Member of the Wyoming House of Representatives from the 32nd district
- Incumbent
- Assumed office January 2, 2023
- Preceded by: Timothy Hallinan

Personal details
- Born: Bismarck, North Dakota
- Party: Republican
- Spouse(s): Christine S. Clouston, née Eixenberger
- Children: Cordell Clouston
- Education: B.S. in physical therapy, doctorate of physical therapy
- Alma mater: University of North Dakota
- Profession: Physical therapist

= Ken Clouston =

American politician

Ken Clouston is an American politician and businessman serving as a Republican member of the Wyoming House of Representatives from the 32nd district.
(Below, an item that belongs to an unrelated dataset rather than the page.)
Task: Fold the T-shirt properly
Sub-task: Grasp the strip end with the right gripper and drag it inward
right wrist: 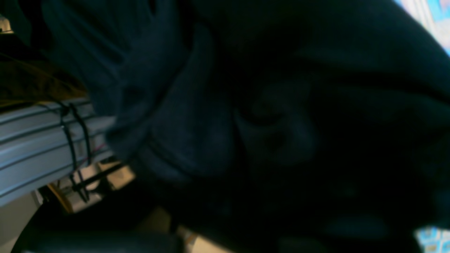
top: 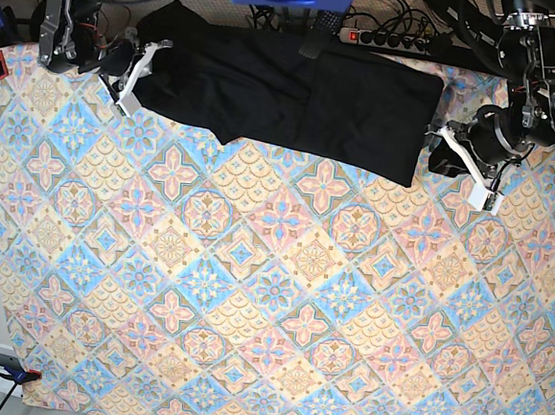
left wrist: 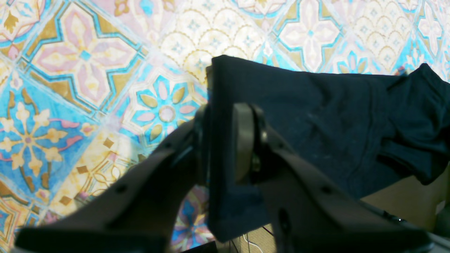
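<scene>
Both tools pinched the T-shirt [top: 295, 103] along the worktop's [top: 270, 303] far edge: left tool [left wrist: 225, 140], right tool [top: 134, 71].

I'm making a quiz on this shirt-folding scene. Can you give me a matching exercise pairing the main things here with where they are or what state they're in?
Column A
1. T-shirt
2. left gripper
3. right gripper
4. power strip

Column B
a. at the shirt's end on the base view's left
b. lies beyond the far table edge
c. stretched along the far edge of the patterned cloth
d. jaws pinched on a cloth edge

Pairs: 1-c, 2-d, 3-a, 4-b
</scene>
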`<state>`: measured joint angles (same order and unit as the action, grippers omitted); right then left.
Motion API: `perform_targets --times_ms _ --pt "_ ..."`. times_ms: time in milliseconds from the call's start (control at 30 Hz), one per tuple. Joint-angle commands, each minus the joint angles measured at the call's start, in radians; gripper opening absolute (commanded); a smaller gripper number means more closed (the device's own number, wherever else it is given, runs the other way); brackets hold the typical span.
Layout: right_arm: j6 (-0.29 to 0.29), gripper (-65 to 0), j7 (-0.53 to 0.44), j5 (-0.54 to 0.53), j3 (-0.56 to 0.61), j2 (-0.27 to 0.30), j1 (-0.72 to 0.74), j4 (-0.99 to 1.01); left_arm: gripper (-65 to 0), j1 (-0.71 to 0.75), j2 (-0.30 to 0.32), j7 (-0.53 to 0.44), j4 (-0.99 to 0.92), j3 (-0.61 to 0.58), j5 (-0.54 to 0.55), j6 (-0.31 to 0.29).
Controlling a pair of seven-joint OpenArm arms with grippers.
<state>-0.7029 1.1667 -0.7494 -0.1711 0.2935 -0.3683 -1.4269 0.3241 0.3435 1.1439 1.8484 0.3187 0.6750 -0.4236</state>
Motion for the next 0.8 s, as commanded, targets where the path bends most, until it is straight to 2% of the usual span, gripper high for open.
perform_targets --times_ms 0,133,333,400,600,767 --pt "0.005 -62.0 0.002 0.009 -0.031 0.016 0.002 -0.012 -54.6 -0.007 0.010 -0.014 0.015 0.007 0.015 -0.004" --pt "0.005 -62.0 0.005 0.009 -0.083 0.026 0.061 -0.013 -54.7 -0.007 0.010 -0.015 0.015 0.009 0.015 -0.004" --pt "0.005 -62.0 0.003 0.012 -0.084 0.075 0.162 -0.002 -54.7 -0.009 0.010 -0.017 0.015 0.009 0.015 -0.004" --pt "0.005 -62.0 0.005 0.052 -0.083 0.085 0.199 -0.002 -54.8 -0.009 0.010 -0.018 0.015 0.009 0.015 -0.004" --pt "0.005 -61.9 0.005 0.275 -0.080 0.085 0.297 -0.007 -54.9 -0.009 0.010 -0.018 0.015 0.009 0.015 -0.004" --pt "0.005 -61.8 0.008 0.336 -0.077 0.085 0.305 -0.039 -54.9 -0.009 0.009 -0.018 0.015 0.009 0.015 -0.004"
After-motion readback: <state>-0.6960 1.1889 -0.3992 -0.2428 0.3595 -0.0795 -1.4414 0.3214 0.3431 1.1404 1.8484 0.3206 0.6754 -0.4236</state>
He was elected unopposed in the 2022 Wyoming House of Representatives election on November 8, 2022.

==Biography==
Clouston was born in Bismarck, North Dakota, and went to University of North Dakota to get both of his degrees, a Bachelors of Science in Physical Therapy in 1992, and a Doctorate of Physical Therapy in 2005. He is a Catholic. He is a member of the American Physical Therapy Association, the Wyoming Physical Therapy Association, and the North American Sports Medicine Institute. He lives in Gillette, Wyoming with his wife, Christine S. Clouston, née Eixenberger, who he married in June 1993. He graduated from Mandan High School in 1988.